Would you know what I should do differently?

Rgds,

Björn

 

Try adding a Record Picker element to the page and setting that as the "Source"; you can pick any table for it as we're not using it at all.  You should then be able to select an automation via the dropdown list

@TheTimeSavingCo I had a similar problem as @0800-grizzly: I wanted to run an automation based on filters I dynamically determine on an interface page. My use case: launch a LinkedIn messaging campaign to a specific list of contacts.

Thank you for suggesting a solution, it helped me a great deal. Getting inspiration from it, here's what I built (see screenshots). It may be helpful to others in the future who run into the same obstacle.

That being said, I find my solution to be clunky.
1. I created a linked-record field for each filter on my 'Contacts' table, which means that I have several many-to-one fields on that table that are linked to my 'LinkedIn Campaigns' table. I would much prefer to have a single connection linking the two tables.

2. I even had to create a field, not just for each filter, but for each filter's value. That means that if I were to make inadvertently a mistake, I could actually select the two boolean values of the same filter. e.g. 'First Contact' and 'NOT First Contact'.

3. Because of the filters I set up on the List and Count Number (see screenshots), contacts will be displayed only after I ticked one of the two values for each filter.

Do you or @kuovonne or any other one have a more elegant solution to suggest (even outside Airtable if the tool doesn't allow for one at the moment)?


That being said, I find my solution to be clunky.

I don't have a good feel for how your system works, but from the little I skimmed of your post, you system does sound clunky.

 

Having a bunch of linked record fields for filtering purposes seems like a pain, hard to maintain, and potentially really slow.

Having a boolean field for each filter value seems excessive.

I tend to like scripting. One method is to create a system without any linked record fields to maintain, a multiple users field for keeping track of the personal filter, a filter conditions table, and some scripting. The filtering table would have fields configured to match fields in the main table. For example, there would be a select field with choices for "is first contact", "is NOT first contact". When the select field is blank, don't filter on the first contact. When the select field has a value, filter for only that state. The actual filtering would be done via an automation script run by an interface button. The automation script would reads the values in the filtering record and set the multiple users field to include the current user. The preview of the contacts table would be filtered for the current user. Then another button could be pressed to run an automation that links the records tagged with the current user to a record for a new campaign. And so on and so forth.

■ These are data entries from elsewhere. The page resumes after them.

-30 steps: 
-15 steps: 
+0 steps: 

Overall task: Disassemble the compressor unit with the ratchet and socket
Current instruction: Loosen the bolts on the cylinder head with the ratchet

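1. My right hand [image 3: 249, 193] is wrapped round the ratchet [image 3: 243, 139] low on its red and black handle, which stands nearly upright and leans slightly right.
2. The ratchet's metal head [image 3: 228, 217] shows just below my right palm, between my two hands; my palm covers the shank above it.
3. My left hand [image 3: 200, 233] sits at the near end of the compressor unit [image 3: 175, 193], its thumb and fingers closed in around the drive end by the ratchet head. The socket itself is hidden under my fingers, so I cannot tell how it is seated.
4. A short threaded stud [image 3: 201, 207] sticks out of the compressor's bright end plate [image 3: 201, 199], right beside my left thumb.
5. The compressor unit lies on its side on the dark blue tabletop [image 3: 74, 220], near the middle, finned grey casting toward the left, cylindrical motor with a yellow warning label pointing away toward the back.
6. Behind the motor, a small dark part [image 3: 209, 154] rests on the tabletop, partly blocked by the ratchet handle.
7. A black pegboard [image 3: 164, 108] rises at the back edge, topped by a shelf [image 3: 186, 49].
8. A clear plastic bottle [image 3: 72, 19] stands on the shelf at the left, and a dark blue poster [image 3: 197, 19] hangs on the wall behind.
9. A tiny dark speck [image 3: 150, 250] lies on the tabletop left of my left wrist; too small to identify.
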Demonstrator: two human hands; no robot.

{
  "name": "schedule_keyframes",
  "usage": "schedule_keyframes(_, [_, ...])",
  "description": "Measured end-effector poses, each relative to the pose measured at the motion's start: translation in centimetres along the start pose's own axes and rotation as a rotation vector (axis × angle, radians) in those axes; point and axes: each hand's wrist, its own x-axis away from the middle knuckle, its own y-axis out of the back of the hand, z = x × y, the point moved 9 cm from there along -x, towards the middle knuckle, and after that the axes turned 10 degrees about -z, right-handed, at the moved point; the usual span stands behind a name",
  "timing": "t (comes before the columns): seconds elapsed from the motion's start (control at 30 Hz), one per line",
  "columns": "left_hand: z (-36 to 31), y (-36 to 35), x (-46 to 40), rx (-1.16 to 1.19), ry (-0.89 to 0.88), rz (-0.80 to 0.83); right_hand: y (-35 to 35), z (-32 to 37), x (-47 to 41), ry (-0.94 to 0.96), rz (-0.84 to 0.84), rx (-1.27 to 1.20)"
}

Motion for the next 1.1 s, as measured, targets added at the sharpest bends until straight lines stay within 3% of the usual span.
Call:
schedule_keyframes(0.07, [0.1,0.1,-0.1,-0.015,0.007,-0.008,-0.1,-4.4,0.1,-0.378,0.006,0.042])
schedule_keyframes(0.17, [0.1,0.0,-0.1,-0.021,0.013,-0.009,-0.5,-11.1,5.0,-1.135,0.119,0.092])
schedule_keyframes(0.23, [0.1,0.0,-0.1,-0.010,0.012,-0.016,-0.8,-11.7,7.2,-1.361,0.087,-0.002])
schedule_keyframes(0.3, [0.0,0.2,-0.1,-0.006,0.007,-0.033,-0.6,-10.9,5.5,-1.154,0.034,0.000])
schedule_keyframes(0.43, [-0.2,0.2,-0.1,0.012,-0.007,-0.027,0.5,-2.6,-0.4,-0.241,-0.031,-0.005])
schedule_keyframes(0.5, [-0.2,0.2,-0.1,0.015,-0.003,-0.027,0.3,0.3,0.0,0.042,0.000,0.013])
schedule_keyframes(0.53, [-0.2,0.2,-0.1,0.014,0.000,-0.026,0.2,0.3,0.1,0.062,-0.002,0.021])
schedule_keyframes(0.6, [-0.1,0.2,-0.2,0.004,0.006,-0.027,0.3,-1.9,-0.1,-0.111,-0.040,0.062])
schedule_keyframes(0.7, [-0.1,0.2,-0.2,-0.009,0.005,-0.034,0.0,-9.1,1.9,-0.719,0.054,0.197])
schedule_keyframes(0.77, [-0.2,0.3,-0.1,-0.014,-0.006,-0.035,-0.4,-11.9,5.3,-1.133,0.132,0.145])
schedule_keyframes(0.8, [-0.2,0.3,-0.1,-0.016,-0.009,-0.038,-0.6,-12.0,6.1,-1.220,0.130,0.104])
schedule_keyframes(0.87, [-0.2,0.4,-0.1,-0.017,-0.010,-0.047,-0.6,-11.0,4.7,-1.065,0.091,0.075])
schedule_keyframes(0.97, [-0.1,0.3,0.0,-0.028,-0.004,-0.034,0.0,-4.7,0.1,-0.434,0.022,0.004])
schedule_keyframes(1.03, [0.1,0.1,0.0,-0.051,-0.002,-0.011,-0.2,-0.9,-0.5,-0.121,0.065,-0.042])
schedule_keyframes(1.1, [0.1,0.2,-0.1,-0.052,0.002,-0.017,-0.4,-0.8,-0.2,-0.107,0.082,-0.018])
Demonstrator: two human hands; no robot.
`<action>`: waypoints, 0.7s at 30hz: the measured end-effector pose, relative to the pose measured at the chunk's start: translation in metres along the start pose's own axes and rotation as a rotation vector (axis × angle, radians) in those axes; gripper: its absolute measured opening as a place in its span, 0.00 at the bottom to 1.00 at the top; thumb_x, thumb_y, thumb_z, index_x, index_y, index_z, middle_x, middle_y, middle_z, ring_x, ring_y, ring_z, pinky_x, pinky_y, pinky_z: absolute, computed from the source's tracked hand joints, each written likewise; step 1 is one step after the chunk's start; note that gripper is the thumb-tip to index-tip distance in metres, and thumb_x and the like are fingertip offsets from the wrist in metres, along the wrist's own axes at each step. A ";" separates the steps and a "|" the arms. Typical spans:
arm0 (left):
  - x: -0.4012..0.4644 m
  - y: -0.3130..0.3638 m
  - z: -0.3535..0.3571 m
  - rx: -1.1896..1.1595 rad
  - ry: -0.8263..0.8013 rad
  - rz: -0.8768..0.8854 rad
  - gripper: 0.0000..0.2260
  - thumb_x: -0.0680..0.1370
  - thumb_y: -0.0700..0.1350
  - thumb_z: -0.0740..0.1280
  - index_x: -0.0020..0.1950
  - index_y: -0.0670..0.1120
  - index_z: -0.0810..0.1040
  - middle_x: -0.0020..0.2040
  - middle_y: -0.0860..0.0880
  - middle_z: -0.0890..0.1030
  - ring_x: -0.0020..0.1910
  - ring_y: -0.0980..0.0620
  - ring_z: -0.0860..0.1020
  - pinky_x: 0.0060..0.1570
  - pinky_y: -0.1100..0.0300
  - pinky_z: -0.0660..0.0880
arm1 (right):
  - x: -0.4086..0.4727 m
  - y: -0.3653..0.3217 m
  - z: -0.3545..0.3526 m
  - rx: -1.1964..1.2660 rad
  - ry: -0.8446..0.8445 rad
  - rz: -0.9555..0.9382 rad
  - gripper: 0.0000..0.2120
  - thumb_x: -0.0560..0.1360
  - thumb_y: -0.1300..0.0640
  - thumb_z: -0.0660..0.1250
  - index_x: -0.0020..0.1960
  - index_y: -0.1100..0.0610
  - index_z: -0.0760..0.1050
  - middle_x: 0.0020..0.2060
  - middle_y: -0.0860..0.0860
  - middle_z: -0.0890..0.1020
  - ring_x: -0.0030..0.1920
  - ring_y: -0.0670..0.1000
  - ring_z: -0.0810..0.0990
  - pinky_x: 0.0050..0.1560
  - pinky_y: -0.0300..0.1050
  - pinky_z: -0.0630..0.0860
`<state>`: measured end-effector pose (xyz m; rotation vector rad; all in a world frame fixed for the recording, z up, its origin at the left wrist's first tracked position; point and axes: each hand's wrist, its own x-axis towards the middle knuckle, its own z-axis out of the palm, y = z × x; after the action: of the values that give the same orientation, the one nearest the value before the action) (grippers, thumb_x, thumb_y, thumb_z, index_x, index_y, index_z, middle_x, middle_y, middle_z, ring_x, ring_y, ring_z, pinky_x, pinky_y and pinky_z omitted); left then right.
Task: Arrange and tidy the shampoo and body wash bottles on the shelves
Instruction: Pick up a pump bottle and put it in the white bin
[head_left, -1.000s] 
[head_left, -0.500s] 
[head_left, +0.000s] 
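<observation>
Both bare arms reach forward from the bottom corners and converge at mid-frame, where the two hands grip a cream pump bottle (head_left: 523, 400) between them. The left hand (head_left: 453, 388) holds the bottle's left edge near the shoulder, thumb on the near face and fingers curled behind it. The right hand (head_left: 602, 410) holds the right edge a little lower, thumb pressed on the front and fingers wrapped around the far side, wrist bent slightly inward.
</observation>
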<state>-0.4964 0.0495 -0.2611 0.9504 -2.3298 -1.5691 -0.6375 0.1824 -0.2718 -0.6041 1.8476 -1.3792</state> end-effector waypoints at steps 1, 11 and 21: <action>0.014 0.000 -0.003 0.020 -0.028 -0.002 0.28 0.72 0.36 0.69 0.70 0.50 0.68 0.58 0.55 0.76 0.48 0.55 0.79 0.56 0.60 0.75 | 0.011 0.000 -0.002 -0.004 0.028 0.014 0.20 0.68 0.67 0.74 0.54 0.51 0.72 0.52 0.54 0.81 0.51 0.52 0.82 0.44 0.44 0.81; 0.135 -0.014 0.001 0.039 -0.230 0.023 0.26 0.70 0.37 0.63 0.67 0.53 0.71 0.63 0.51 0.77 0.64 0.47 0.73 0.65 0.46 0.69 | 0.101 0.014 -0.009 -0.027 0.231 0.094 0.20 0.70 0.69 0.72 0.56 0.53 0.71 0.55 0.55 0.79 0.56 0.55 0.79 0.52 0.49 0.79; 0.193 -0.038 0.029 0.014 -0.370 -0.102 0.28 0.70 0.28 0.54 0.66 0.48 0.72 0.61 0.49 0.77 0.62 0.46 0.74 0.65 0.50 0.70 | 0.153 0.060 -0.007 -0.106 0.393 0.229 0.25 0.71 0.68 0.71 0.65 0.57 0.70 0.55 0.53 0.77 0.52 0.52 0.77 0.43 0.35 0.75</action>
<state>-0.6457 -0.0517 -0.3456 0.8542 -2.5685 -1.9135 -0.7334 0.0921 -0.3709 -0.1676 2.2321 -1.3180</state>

Another method is to use Airtable native filtering and a manually set field for selecting records. Clear the manual field for selecting records. Use the Airtable native filtering to get the records you want. Set the manual field for selecting records in bulk.

There are so many ways to do things in Airtable. A lot depends on how flexible you want the system to be. Some people want the ability to do lots of different things. Others want only a few narrowly defined choices possible. Some people want a system that they completely understand and can maintain themselves. Other people want a system that works but don't want to build or maintain it.